» What the task requires: Your reply should be only the number of lines in the material below that include the word "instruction".
(Extracted entries Opens)
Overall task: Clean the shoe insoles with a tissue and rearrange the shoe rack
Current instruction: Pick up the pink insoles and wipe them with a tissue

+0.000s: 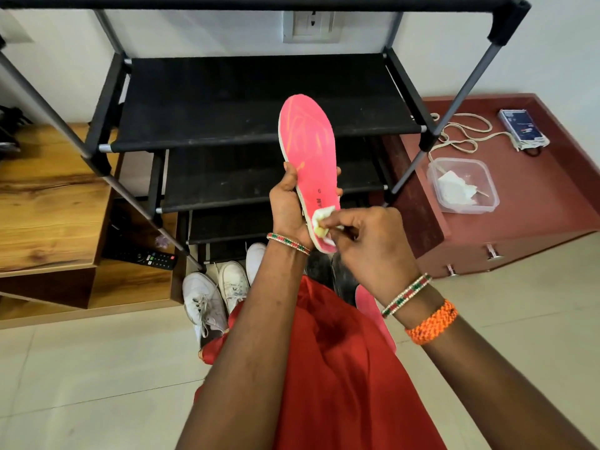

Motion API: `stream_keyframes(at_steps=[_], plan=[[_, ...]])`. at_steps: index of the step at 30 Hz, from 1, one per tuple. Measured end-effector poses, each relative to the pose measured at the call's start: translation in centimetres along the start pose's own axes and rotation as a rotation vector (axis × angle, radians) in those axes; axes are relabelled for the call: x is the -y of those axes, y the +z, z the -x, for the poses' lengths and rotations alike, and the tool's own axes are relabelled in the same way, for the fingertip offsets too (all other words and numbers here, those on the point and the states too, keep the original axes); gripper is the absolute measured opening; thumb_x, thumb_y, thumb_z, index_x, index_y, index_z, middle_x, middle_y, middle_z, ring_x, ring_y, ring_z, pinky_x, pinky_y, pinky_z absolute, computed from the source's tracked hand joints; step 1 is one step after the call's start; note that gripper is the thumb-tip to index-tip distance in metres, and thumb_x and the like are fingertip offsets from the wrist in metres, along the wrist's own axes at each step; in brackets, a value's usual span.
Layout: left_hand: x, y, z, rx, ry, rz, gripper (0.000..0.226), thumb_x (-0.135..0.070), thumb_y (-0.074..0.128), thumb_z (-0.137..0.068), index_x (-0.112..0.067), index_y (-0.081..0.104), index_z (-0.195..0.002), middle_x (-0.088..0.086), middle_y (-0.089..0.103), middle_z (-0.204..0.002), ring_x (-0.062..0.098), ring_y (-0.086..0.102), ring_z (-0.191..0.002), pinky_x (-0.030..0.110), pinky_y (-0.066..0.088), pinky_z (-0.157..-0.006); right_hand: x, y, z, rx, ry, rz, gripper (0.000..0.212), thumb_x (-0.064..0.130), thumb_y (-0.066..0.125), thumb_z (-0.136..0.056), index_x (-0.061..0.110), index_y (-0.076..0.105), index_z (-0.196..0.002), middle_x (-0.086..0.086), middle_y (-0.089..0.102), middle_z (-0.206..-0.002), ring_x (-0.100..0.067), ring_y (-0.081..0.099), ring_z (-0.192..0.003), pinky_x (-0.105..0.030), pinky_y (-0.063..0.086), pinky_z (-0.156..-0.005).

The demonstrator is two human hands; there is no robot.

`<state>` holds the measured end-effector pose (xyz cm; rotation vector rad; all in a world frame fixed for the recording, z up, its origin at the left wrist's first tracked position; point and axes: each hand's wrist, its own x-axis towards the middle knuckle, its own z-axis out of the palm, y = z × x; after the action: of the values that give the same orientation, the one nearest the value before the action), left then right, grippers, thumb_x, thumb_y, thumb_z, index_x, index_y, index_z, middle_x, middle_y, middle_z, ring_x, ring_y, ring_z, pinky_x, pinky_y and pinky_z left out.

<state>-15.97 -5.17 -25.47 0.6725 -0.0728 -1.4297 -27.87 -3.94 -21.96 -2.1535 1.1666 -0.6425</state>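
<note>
- Head view: a black metal-framed shoe rack with black fabric shelves (259, 102) stands against the wall, its shelves bare; a wooden side cabinet (48, 203) sits just beside its left edge and a low maroon drawer unit (519, 241) beside its right; pale floor tile lies open to the lower left and right.
- White lace-up sneakers (207, 303) stand on the floor at the rack's foot; a clear plastic box holding crumpled white tissue (462, 186) rests on the maroon unit.
- A pink foam insole with a white edge (308, 151) is held upright in front of the rack; a printed "9" reads near its heel, the lettering beside it too small to tell.
- The left hand (287, 206) grips the insole's lower half, thumb on the pink face, fingers curled behind.
- The right hand (367, 241) pinches a small folded white tissue (321, 219) against the insole's heel.
</note>
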Motion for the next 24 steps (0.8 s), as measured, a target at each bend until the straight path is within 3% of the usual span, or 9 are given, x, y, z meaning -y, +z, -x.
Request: stream_keyframes(at_steps=[3,9,13,16,21,24], plan=[[0.7,0.2,0.1,-0.008,-0.05,0.014,0.053,-0.051,0.028,-0.097,-0.007,0.055,-0.108,0.016,0.062,-0.089,0.023,0.06,-0.065,0.026,0.053,-0.058,0.0,0.2,-0.9,-0.063,-0.029,0.024,0.02,0.003,0.07,-0.078,0.016,0.076,-0.091,-0.003,0.074,-0.087,-0.018,0.069,-0.081,-0.036,0.056,-0.079],[-0.1,-0.5,0.0,-0.016,-0.046,0.033,0.053,-0.053,0.027,-0.095,-0.009,0.054,-0.109,0.014,0.062,-0.089,0.023,0.057,-0.056,0.025,0.05,-0.053,0.4,0.2,0.4,-0.001,-0.029,-0.026,0.019,0.003,0.071,-0.077,0.013,0.076,-0.092,-0.004,0.073,-0.093,-0.015,0.069,-0.081,-0.029,0.055,-0.079],[1.0,0.5,0.5,0.039,-0.094,0.074,0.052,-0.048,0.029,-0.097,-0.005,0.057,-0.105,0.013,0.066,-0.086,0.023,0.065,-0.074,0.029,0.056,-0.07,0.4,-0.1,-1.9,-0.087,-0.113,0.043,0.02,-0.001,0.068,-0.077,0.011,0.076,-0.09,-0.003,0.073,-0.091,-0.017,0.067,-0.082,-0.025,0.053,-0.08],[2.0,0.8,1.2,0.101,-0.146,0.072,0.049,-0.044,0.027,-0.099,-0.007,0.059,-0.101,0.007,0.07,-0.084,0.019,0.068,-0.082,0.028,0.056,-0.077,0.5,-1.0,-4.8,-0.132,-0.073,0.056,0.021,0.002,0.065,-0.082,0.015,0.074,-0.096,0.0,0.072,-0.098,-0.014,0.067,-0.091,-0.023,0.051,-0.087],[1.7,1.2,1.4,0.121,-0.138,0.031,0.042,-0.043,0.039,-0.088,-0.01,0.06,-0.103,0.006,0.071,-0.083,0.018,0.068,-0.081,0.027,0.055,-0.076,0.6,-1.2,-5.9,-0.118,-0.104,0.109,0.027,0.009,0.061,-0.085,0.021,0.068,-0.108,-0.003,0.071,-0.098,-0.022,0.066,-0.091,-0.039,0.054,-0.083],[1.6,1.2,1.0,0.097,-0.165,0.034,0.051,-0.046,0.034,-0.093,-0.005,0.064,-0.093,0.009,0.07,-0.078,0.02,0.069,-0.073,0.027,0.056,-0.07,0.4,-1.3,-3.9,-0.112,-0.086,0.095,0.022,0.012,0.065,-0.084,0.016,0.071,-0.105,-0.003,0.071,-0.103,-0.018,0.066,-0.094,-0.028,0.051,-0.088]])
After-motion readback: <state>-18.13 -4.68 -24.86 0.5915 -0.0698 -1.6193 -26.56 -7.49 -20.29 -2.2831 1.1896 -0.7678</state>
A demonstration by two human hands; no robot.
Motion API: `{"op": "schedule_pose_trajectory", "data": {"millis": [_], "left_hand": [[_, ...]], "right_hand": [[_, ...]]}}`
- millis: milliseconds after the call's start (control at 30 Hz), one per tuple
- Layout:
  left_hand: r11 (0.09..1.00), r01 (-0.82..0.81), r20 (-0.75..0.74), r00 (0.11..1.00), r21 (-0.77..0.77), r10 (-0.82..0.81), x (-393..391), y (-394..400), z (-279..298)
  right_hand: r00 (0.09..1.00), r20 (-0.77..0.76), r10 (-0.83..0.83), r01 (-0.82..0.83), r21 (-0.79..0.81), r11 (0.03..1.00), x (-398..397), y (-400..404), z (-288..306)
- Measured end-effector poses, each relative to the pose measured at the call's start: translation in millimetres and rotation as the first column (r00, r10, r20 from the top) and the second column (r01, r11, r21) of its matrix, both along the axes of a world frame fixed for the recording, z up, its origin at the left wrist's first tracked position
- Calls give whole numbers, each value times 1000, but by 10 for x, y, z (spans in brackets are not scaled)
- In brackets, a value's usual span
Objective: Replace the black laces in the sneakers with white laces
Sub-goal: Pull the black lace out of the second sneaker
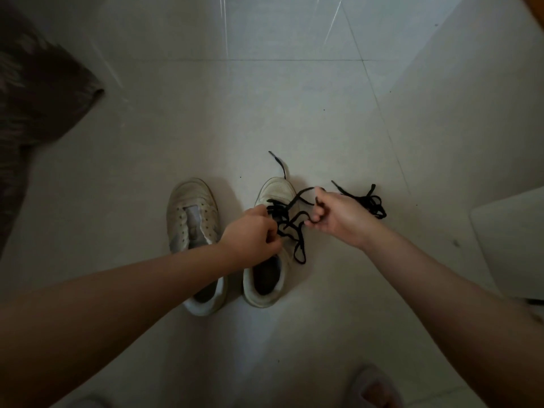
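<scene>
Both hands pinch the black lace over the right sneaker: left hand curled at the eyelets, right hand apparently gripping a loop (light is dim).

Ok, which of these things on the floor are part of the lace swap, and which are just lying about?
Part of the job:
- right sneaker, black lace half out, both hands pulling it
- left sneaker, already unlaced
- removed black lace beside it

Lying about:
- dark cloth, far left
- slippers near edge
- white object, right
</scene>
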State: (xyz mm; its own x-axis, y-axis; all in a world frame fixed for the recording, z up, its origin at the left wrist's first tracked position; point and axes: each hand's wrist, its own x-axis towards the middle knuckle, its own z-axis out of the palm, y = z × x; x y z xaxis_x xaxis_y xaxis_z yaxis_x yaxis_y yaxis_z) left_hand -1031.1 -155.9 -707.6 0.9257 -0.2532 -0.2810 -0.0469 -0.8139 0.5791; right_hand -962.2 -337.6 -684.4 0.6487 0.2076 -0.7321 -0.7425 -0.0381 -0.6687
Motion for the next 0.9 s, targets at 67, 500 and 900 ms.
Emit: {"op": "schedule_pose_trajectory", "data": {"millis": [67, 500, 900], "left_hand": [[1000, 2, -7, 1000, 2, -2, 7, 2, 4], [1000, 21, -29, 999, 16, -21, 41, 8, 19], [1000, 21, 39, 999, 18, -22, -1, 7, -19]], "right_hand": [[902, 177, 393, -292, -420, 859, -35, 46, -44], [641, 396, 658, -170, -762, 625, 102, -88, 75], [914, 8, -407, 385, 304, 871, 218, 40, 233]]}}
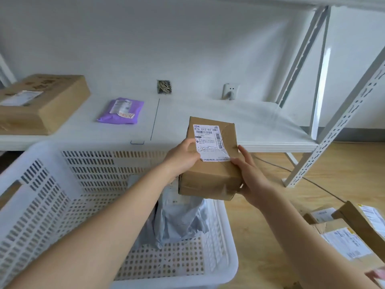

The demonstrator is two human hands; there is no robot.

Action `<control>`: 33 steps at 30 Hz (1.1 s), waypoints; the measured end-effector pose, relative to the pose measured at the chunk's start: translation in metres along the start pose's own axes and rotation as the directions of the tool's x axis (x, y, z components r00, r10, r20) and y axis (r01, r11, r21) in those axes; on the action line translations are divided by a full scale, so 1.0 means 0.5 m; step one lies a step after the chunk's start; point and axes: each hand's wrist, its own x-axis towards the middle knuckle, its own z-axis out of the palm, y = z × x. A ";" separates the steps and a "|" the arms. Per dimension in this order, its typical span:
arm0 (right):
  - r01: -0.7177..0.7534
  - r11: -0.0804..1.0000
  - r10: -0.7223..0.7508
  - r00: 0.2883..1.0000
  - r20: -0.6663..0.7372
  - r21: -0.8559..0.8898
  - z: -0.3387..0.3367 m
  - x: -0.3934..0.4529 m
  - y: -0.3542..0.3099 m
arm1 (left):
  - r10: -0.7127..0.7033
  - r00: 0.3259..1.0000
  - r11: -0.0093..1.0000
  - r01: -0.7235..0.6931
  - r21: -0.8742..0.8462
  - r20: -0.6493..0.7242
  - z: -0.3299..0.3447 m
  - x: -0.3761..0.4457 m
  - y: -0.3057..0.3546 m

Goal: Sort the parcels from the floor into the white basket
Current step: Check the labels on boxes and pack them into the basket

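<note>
A small brown cardboard parcel (210, 176) with a white shipping label is held in the air above the right part of the white basket (48, 197). My left hand (183, 157) grips its left side with the thumb on the label. My right hand (250, 174) grips its right side. Inside the basket lies a grey plastic mailer bag (179, 222). Several cardboard parcels (350, 232) with labels lie on the wooden floor at the lower right.
A low white shelf (260, 126) stands behind the basket, carrying a large cardboard box (39, 103) at the left and a purple mailer (123, 111). White metal shelf posts (343, 124) rise at the right. A cable runs across the wooden floor (312, 180).
</note>
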 end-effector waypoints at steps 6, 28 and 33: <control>-0.019 0.994 0.037 0.984 0.174 -0.108 0.164 0.010 0.034 | -0.064 0.992 0.998 0.061 -0.030 -0.112 -0.129 -0.014 -0.120; 0.092 0.770 0.037 0.981 0.189 -0.632 0.357 0.107 0.230 | -0.323 0.929 0.891 0.362 -0.275 0.178 -0.208 0.030 -0.416; 0.196 0.500 0.016 0.972 0.235 -0.844 0.350 0.142 0.262 | -0.334 0.925 0.907 0.368 -0.205 0.180 -0.177 0.050 -0.455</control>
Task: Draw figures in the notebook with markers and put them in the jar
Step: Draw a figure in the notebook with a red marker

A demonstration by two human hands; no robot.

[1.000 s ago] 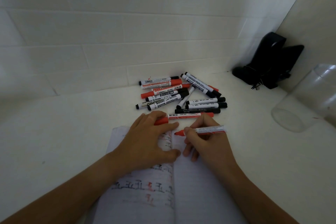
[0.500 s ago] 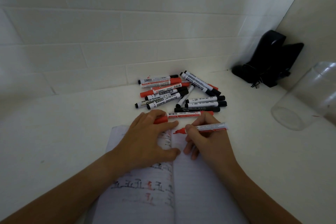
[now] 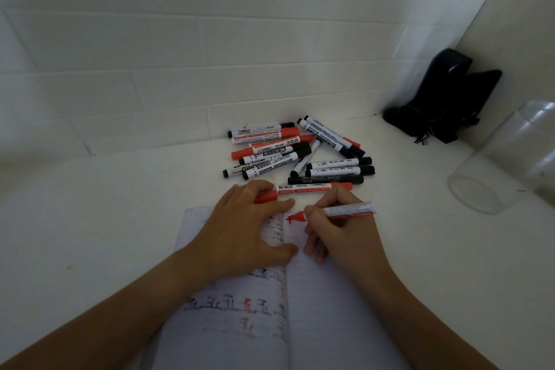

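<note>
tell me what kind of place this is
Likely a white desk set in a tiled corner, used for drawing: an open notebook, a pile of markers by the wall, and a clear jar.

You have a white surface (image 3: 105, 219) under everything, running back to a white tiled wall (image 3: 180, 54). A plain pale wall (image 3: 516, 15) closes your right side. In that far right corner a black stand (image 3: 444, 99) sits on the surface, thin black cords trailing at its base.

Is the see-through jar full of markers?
No, the jar lies on its side, holding no markers; they sit in a pile on the table.
</note>
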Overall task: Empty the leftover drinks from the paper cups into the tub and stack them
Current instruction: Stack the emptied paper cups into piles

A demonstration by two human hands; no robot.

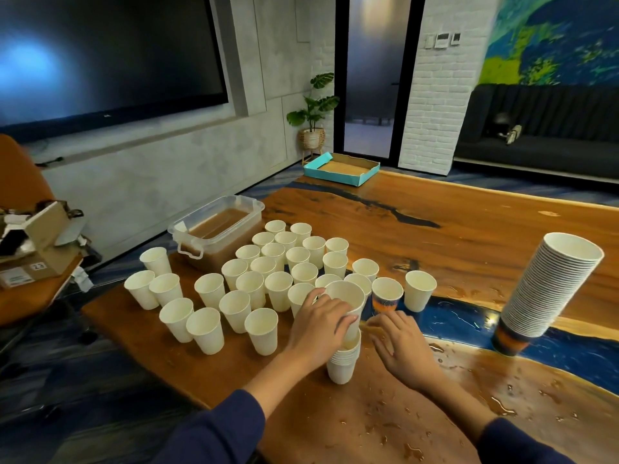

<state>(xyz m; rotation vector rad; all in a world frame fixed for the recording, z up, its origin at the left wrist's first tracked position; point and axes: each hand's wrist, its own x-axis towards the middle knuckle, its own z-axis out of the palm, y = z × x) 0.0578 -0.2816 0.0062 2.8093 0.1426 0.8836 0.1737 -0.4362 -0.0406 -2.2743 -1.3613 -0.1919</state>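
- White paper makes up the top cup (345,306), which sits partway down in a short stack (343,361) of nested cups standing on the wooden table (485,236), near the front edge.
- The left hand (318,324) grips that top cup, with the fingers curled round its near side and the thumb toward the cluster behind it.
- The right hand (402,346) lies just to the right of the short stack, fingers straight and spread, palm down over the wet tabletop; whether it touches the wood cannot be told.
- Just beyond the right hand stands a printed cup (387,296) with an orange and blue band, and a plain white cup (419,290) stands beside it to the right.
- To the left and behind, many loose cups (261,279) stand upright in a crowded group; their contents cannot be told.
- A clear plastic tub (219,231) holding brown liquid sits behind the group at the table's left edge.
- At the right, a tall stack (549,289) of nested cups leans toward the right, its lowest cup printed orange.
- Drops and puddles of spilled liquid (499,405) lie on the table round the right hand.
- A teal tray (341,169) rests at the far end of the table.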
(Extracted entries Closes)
» Solution: 2